Where a disputed domain name comprises ordinary English words used to convey their ordinary English meaning, then this Panel's view is that a finding of “bad faith” registration and use requires convincing evidence. But once sufficient evidence has been adduced to create a prima facie case, a complainant is entitled to succeed absent any response from a respondent.

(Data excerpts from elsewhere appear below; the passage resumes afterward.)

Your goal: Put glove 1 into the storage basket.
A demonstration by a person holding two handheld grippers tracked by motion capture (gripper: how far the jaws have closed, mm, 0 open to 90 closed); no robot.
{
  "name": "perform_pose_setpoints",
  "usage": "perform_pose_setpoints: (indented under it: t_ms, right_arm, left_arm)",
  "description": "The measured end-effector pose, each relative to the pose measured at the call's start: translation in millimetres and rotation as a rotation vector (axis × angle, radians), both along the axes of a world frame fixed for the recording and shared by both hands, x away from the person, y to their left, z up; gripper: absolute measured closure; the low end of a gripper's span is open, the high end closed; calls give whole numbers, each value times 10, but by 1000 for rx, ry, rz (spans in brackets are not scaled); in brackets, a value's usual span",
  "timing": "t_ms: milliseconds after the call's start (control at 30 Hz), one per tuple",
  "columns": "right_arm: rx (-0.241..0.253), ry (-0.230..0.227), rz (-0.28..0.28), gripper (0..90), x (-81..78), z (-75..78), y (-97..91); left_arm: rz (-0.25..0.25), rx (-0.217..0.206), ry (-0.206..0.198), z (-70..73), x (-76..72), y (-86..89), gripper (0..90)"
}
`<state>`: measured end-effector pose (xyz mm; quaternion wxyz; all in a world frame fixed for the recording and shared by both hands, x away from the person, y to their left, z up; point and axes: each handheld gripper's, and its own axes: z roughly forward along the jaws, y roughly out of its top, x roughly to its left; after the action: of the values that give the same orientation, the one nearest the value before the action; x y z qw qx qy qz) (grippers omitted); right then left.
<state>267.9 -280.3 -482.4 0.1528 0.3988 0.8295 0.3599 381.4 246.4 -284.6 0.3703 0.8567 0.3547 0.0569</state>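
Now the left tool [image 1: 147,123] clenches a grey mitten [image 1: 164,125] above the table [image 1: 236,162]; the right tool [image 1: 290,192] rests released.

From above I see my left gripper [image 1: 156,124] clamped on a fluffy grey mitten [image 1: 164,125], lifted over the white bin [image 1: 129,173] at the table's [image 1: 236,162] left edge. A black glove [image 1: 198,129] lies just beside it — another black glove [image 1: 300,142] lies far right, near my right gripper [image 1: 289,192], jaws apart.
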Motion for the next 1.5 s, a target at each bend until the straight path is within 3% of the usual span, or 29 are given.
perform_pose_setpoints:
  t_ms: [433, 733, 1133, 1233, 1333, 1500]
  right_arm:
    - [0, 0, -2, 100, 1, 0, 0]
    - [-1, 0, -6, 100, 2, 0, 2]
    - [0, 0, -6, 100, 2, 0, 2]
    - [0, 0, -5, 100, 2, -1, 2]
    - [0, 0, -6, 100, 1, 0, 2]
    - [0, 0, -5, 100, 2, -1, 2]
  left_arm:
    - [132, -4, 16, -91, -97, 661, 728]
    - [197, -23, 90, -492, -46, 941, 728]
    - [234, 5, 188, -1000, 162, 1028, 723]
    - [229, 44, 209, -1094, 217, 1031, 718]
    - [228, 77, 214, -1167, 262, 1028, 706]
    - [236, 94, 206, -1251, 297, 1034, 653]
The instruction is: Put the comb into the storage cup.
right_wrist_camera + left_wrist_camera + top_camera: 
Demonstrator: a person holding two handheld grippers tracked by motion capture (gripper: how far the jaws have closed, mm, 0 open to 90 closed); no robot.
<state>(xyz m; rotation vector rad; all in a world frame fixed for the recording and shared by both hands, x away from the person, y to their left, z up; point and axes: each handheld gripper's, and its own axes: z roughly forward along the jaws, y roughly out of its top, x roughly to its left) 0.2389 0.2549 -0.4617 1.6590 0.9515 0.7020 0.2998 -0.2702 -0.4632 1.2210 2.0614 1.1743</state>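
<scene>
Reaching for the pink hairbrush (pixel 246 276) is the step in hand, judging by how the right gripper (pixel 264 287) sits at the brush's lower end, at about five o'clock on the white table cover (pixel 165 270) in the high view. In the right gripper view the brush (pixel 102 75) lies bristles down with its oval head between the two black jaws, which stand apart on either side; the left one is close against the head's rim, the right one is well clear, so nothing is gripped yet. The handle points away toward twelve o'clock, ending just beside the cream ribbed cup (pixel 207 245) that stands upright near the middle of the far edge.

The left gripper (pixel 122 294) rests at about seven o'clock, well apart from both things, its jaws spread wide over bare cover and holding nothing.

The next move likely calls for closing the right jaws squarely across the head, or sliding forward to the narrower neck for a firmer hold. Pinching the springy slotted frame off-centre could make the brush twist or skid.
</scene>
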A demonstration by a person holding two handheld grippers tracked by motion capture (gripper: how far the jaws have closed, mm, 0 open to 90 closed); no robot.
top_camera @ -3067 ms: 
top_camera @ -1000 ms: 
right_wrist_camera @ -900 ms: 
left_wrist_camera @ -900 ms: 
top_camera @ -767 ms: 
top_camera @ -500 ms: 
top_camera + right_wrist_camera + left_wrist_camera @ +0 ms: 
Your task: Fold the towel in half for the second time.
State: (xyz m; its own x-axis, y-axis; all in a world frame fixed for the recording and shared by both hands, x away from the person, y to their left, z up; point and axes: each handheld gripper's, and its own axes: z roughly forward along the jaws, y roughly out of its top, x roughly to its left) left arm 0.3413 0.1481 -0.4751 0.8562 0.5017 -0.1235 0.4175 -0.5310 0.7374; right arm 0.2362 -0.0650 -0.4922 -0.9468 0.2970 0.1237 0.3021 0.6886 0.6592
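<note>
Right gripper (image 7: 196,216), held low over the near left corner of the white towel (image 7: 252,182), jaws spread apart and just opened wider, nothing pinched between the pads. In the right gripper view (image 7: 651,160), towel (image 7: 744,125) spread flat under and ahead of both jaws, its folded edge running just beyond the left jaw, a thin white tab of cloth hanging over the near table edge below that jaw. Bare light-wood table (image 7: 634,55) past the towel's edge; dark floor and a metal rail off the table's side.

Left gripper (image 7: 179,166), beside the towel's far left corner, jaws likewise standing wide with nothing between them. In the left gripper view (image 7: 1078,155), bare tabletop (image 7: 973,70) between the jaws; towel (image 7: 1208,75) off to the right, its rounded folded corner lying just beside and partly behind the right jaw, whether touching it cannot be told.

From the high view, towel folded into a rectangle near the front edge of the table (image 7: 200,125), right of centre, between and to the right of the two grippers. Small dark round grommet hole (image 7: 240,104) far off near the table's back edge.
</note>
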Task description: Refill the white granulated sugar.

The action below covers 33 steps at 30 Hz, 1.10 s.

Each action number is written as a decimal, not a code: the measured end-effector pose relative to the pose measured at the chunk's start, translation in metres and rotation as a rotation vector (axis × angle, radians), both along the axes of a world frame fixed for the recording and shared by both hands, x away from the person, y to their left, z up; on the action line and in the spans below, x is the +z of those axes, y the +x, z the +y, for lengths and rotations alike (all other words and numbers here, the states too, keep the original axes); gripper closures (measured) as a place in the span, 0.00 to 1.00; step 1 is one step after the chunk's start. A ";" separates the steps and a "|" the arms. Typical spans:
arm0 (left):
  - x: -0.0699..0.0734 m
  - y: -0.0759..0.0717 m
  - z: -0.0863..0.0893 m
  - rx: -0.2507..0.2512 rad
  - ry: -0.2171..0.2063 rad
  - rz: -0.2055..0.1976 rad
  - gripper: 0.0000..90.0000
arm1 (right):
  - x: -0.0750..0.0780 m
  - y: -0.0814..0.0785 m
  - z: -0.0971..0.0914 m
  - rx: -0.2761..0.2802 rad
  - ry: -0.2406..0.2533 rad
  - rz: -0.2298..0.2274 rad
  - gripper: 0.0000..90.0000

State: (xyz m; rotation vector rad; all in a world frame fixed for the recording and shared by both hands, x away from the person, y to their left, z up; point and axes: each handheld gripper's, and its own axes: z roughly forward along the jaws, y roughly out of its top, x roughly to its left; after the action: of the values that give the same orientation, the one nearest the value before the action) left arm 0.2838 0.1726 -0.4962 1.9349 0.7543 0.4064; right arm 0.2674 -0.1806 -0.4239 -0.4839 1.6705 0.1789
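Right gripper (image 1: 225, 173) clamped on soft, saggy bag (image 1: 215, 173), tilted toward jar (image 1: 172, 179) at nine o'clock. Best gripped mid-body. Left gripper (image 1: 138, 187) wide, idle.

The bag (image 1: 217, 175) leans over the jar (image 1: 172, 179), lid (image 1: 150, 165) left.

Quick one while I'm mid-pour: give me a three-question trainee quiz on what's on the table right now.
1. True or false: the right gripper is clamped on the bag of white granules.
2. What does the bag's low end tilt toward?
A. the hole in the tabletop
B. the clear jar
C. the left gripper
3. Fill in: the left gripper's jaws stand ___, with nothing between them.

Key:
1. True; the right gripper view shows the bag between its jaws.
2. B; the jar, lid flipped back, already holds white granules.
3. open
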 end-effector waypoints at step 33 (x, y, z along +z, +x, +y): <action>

Here the words “jackpot city online casino” come close to conveying an online casino in which a jackpot mechanism is extensively employed. The Complainant has argued its case under paragraph 4(a)(iii) on multiple bases and has made a strong showing on each basis. First, there is the period of nearly 10 years of use of the Complainant's trademark and website during which anyone having an interest in online gaming would have become aware of the Complainant's business. Secondly, there is the Respondent's failure to respond to the Complaint and prior communications on behalf of the Complainant. Thirdly, there is the head on competitive context in which the website to which the disputed domain name resolves is a direct competitor of the Complainant's business. Fourthly, there is the mouse trapping by which a visitor to that website cannot escape by closing the browser window as the window-close function is inhibited. This combination of factors as well as the other arguments put by the Complainant demonstrates quite convincingly that the disputed domain name was registered in bad faith and continues to be used in bad faith, both by direct evidence as well as by invocation of paragraph 4(b)(iv) of the Policy.
The Panel formally finds paragraph 4(a)(iii) of the Policy made out by the Complainant.
For the foregoing reasons, in accordance with paragraphs 4(i) of the Policy and 15 of the Rules, the Panel orders that the disputed domain name <jackpotcityonlinecasino.org> be transferred to the Complainant.